RadiomixNet Leveraging Radiomics and Feature Extraction for Enhanced Pneumonia Diagnosis
L. Bhagyalakshmi, N. Thulasi Chitra, Seema Raj, Paresh Tanna, Edem Suresh Babu, Sanjay Kumar Suman
Abstract
Suggestion platforms in today’s world are required to handle massive quantities of user data in an effective manner despite retaining a high level of precision. Through the examination of a variety of usage patterns, this research proposes a user interaction architecture that canters on deep understanding and aims to maximize the preciseness of recommendations. Real-time tracking of evolving tastes of users is accomplished by the algorithm via the use of session-based recurrent neural networks, or R as well as focus techniques. There is also an improvement in its ability to detect links across persons and things thanks to the use of graph-based methods for learning.

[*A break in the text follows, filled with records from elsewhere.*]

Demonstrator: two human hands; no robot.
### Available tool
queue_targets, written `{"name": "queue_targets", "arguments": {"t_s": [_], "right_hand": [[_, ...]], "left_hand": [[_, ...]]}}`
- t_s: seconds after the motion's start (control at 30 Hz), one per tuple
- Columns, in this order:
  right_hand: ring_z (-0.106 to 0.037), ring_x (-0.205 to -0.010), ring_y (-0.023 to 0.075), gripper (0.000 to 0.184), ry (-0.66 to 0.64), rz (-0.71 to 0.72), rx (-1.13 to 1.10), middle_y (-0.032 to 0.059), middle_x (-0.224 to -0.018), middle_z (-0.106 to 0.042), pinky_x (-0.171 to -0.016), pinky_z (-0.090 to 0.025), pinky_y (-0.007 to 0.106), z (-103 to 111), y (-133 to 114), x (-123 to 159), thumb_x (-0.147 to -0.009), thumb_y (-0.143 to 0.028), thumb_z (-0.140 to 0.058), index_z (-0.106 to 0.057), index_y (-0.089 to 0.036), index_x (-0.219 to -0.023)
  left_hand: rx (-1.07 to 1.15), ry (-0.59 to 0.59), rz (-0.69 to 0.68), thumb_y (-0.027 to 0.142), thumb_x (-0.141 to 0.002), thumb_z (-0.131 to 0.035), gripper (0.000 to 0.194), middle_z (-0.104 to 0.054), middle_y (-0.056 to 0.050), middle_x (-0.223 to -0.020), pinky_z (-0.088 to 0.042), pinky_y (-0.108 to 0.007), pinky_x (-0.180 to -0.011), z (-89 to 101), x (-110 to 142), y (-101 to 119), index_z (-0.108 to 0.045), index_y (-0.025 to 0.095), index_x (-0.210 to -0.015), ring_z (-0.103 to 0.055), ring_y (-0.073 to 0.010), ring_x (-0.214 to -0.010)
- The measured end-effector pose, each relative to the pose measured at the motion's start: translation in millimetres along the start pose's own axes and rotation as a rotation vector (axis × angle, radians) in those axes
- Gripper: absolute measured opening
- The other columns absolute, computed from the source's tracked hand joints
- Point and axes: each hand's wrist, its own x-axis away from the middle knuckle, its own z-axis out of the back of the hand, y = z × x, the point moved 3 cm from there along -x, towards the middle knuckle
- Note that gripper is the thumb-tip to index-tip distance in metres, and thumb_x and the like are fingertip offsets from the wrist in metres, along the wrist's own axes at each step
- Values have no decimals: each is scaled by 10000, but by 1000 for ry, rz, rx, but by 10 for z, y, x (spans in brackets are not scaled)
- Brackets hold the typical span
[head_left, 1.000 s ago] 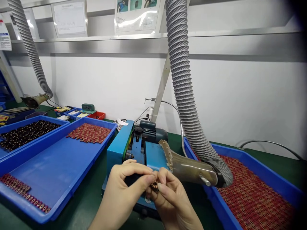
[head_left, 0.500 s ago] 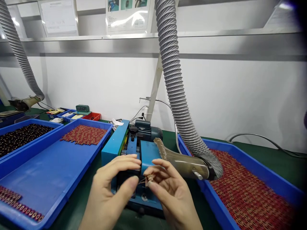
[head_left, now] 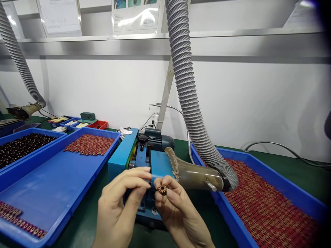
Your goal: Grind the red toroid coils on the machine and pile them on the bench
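Observation:
A small copper-wound ring coil (head_left: 162, 189) is pinched between the thumb and fingers of my right hand (head_left: 179, 210), its round face and central hole turned towards me. Just to its left, my left hand (head_left: 117, 203) has its thumb drawn up against the index finger in a pinch. Whatever may be between those fingertips is too small to make out. Both hands are raised in front of a blue bench machine (head_left: 161, 163) with a dark motor (head_left: 161, 142) at its back, and they hide part of its front.
A grey ribbed hose (head_left: 186, 82) ends in a brownish nozzle (head_left: 196, 175) beside the machine. To the right, a blue tray (head_left: 240, 232) holds many reddish rings. On the left, another blue tray (head_left: 59, 175) has rings at two ends, beside a tray of black parts (head_left: 23, 146).
My right hand has turned the coil so its round face shows, with the thin leads no longer visible. My left thumb has closed towards the index finger.

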Motion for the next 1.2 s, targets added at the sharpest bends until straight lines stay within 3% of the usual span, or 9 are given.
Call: {"name": "queue_targets", "arguments": {"t_s": [0.1,0.27,0.43,0.67,0.73,0.83,0.93,1.07,1.2], "right_hand": [[-670,-607,76,190,24,15,-9,-13,-769,-701,-601,-575,138,2,-10,-7,-640,-176,-912,-758,-171,-751],[-647,-616,73,215,71,71,52,-16,-736,-699,-615,-566,134,-20,17,17,-616,-212,-925,-753,-162,-733],[-643,-616,80,220,62,58,101,-12,-753,-699,-614,-561,146,-21,53,15,-618,-214,-920,-739,-167,-732],[-647,-576,79,218,69,41,92,-16,-731,-685,-570,-534,135,-49,35,5,-619,-201,-915,-726,-156,-718],[-640,-574,79,229,72,43,95,-14,-732,-684,-572,-530,142,-44,33,2,-624,-216,-913,-723,-155,-736],[-616,-564,80,247,66,50,88,-9,-722,-681,-558,-516,149,-28,34,2,-636,-228,-907,-688,-163,-730],[-587,-574,81,289,68,33,78,-19,-657,-643,-557,-490,140,-19,47,17,-646,-227,-903,-622,-165,-681],[-561,-613,99,294,48,-7,175,-20,-651,-599,-595,-493,158,-19,55,38,-688,-299,-880,-612,-179,-679],[-653,-723,206,274,-50,-36,328,64,-892,-700,-670,-561,299,185,49,33,-727,-479,-799,-687,-231,-759]], "left_hand": [[45,20,52,195,-914,-585,213,-708,116,-1060,-448,-145,-962,32,-16,-58,-694,376,-947,-628,-90,-1072],[197,-235,313,195,-806,-718,224,-720,51,-1035,-447,-151,-933,-89,-74,-192,-763,348,-963,-619,-126,-1060],[451,-113,456,161,-772,-751,125,-762,29,-851,-519,-196,-805,-164,-63,-231,-778,275,-730,-675,-119,-795],[525,131,337,210,-785,-758,104,-735,77,-766,-489,-125,-848,-17,-80,-235,-741,299,-735,-679,-99,-915],[440,60,316,233,-794,-748,88,-735,57,-863,-471,-161,-900,21,-92,-227,-740,305,-843,-655,-126,-990],[240,-186,379,234,-736,-782,332,-704,12,-1078,-427,-229,-954,2,-95,-196,-706,300,-1053,-592,-191,-1100],[148,-393,395,168,-748,-733,267,-689,0,-1007,-447,-246,-852,-77,-96,-118,-711,248,-1002,-609,-182,-953],[72,-377,320,111,-758,-708,76,-670,-9,-819,-444,-254,-753,-85,-117,-8,-702,181,-788,-598,-164,-794],[-13,-291,244,210,-734,-781,116,-688,-34,-822,-469,-273,-773,241,-106,31,-671,179,-753,-638,-189,-809]]}}
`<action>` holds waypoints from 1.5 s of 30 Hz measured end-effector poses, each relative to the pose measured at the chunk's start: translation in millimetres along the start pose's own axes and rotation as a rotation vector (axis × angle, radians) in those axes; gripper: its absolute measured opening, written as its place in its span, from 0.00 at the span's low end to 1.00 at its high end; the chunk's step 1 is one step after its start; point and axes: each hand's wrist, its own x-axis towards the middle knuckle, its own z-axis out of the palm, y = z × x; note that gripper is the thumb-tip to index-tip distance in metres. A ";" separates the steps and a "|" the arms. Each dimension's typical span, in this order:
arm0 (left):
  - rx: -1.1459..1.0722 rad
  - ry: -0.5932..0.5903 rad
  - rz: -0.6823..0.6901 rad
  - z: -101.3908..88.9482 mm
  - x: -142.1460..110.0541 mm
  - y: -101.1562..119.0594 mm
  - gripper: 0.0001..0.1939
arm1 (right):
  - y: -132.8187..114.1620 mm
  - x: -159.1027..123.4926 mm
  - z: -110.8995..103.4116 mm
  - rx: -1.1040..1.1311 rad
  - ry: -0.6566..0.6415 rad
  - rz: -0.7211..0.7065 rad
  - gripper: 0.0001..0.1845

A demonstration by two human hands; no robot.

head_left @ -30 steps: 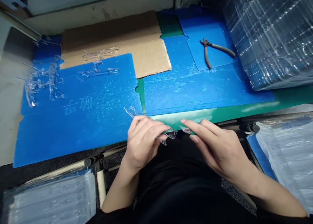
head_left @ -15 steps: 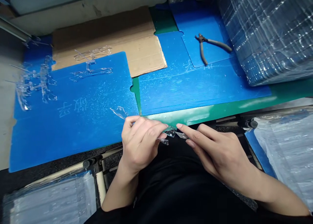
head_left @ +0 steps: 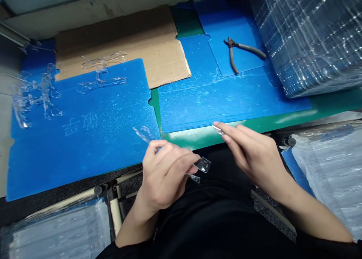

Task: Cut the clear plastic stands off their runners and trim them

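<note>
My left hand [head_left: 166,172] is closed around clear plastic parts. One flat clear end [head_left: 203,164] sticks out past the thumb, a narrower tip shows below it, and a thin angled piece [head_left: 143,134] rises behind the knuckles. The parts' middle is hidden in the fist. To the right, my right hand [head_left: 251,157] pinches a small shiny blade-like piece [head_left: 217,129] between thumb and forefinger; its exact kind is not clear. The two hands are apart, near the table's front edge.
Branched clear plastic mouldings [head_left: 36,97] lie at left, another [head_left: 102,76] near the cardboard [head_left: 166,63]. Side cutters [head_left: 233,49] rest with handles spread on a blue sheet [head_left: 192,100]. A tall stack of clear trays [head_left: 313,44] stands at right. Wrapped stacks flank my body below.
My right hand has moved up and away from the parts, with the small shiny piece still pinched. My left hand has shifted slightly down and right, keeping the clear parts.
</note>
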 end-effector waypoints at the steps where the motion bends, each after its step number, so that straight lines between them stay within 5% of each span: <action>1: -0.106 -0.037 -0.039 0.3 -0.6 2.4 0.09 | 3.1 1.9 1.4 0.046 0.005 0.016 0.19; 6: -0.720 -0.124 -0.315 11.7 -7.7 4.2 0.18 | -1.5 0.9 2.0 0.249 -0.030 -0.018 0.18; 9: -0.839 -0.094 -0.358 21.9 -11.8 1.6 0.20 | -10.2 -5.2 0.9 0.304 -0.061 -0.130 0.13; 17: -0.935 -0.099 -0.319 26.9 -13.9 0.7 0.18 | -17.0 -17.1 3.6 0.208 0.041 -0.308 0.21; 45: -0.831 -0.077 -0.240 24.4 -5.1 7.0 0.19 | -21.9 -25.5 5.1 0.345 0.010 -0.251 0.29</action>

The suggested approach was tested on several different records, and the results showed that it outperformed 97% of traditional joint filtering models in terms of accuracy, medium reciprocate ranks (MRR), and standardized deferred accumulated gain (NDCG). A twenty percent improvement in real-time prescription effectiveness is achieved by the engine, which greatly outperforms the performance of typical session-based suggestions. The findings demonstrate that combining machine learning with session-based analysis leads in a system of suggestions that is more effective, adaptable, and adaptable.